▶ **Directions for this task**
Which lines of the data hold the word "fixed"? Copy all of them.
Stored data START
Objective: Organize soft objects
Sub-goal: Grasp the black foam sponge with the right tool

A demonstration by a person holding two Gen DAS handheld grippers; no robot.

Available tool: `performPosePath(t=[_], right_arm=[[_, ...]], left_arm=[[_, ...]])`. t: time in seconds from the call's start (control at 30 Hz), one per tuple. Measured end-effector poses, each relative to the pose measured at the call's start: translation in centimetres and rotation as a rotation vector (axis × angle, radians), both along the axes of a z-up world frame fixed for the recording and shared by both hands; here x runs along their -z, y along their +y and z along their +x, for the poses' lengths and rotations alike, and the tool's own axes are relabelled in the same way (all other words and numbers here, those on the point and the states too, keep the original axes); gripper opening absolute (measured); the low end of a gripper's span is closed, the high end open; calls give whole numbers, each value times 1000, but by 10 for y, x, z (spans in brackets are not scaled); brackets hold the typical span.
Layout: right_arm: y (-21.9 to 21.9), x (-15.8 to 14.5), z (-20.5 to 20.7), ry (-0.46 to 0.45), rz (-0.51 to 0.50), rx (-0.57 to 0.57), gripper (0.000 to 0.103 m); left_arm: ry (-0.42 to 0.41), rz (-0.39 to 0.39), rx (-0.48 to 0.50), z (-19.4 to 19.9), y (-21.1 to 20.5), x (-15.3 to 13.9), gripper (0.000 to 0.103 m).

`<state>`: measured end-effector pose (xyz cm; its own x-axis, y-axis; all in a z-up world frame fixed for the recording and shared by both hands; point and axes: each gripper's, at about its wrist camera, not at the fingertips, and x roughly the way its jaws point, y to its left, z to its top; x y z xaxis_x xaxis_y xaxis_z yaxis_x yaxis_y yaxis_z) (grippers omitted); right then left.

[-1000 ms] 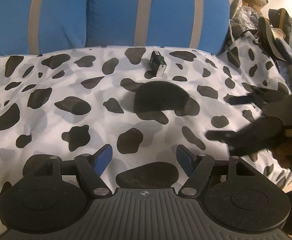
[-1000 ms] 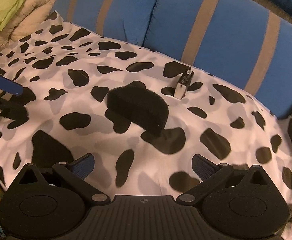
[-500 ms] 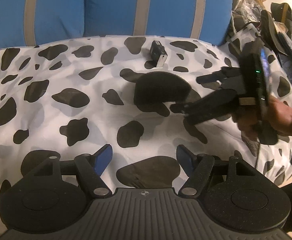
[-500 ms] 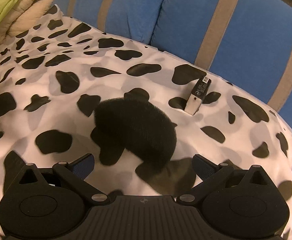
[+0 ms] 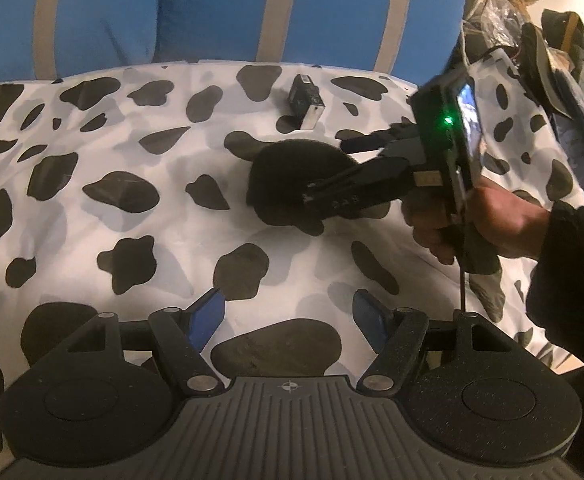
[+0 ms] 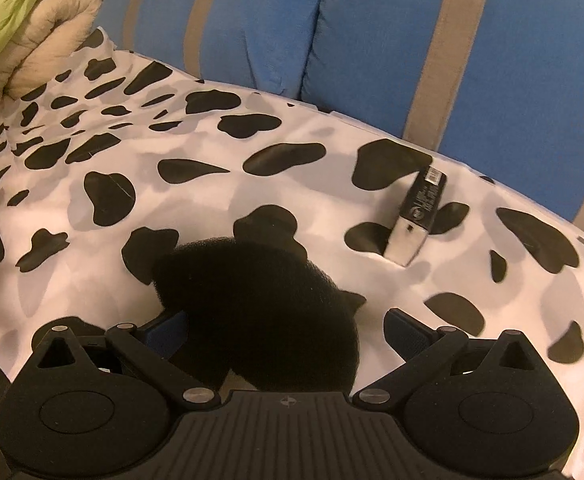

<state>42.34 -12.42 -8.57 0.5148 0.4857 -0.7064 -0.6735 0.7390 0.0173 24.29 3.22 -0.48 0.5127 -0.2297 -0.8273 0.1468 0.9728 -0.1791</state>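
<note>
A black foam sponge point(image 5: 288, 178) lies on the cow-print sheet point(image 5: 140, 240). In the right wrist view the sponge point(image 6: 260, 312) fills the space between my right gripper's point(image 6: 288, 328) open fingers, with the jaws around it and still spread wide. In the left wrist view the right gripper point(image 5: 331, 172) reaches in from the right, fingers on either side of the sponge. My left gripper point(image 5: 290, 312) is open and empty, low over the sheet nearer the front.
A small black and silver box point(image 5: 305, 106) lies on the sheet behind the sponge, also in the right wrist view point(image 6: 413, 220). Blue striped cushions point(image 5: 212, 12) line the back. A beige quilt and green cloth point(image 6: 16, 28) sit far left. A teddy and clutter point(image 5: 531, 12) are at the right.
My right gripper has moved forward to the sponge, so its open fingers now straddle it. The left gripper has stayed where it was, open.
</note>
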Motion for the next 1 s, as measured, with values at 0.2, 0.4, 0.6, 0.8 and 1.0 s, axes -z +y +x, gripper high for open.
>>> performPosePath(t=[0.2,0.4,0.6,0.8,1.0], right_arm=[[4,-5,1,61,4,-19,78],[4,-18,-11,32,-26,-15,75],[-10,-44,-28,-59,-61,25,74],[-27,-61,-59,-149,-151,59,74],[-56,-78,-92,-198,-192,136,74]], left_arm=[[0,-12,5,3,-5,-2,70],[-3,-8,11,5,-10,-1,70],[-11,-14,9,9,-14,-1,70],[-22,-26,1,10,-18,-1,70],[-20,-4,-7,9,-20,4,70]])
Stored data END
▶ **Task solution**
Available tool: `performPosePath(t=[_], right_arm=[[_, ...]], left_arm=[[_, ...]])`. t: time in seconds from the call's start (control at 30 Hz), one per tuple. Measured end-effector poses, each relative to the pose measured at the call's start: translation in centimetres and rotation as a rotation vector (axis × angle, radians), both along the axes of a z-up world frame fixed for the recording and shared by both hands; here x runs along their -z, y along their +y and z along their +x, for the poses' lengths and rotations alike, and the tool's own axes are relabelled in the same way (all other words and numbers here, those on the point and the states too, keep the original axes); gripper opening absolute (measured); the low end of a gripper's span is closed, the high end open; calls give whole numbers, each value times 1000, but by 10 for y, x, z (spans in brackets are not scaled); brackets hold the typical span.
`<state>`: measured end-effector pose (xyz cm; its own x-axis, y-axis; all in a z-up world frame fixed for the recording and shared by both hands; point and axes: each gripper's, at about its wrist camera, not at the fingertips, and x roughly the way its jaws point, y to its left, z to its top; x y z xaxis_x xaxis_y xaxis_z yaxis_x yaxis_y yaxis_z) (grippers omitted); right then left.

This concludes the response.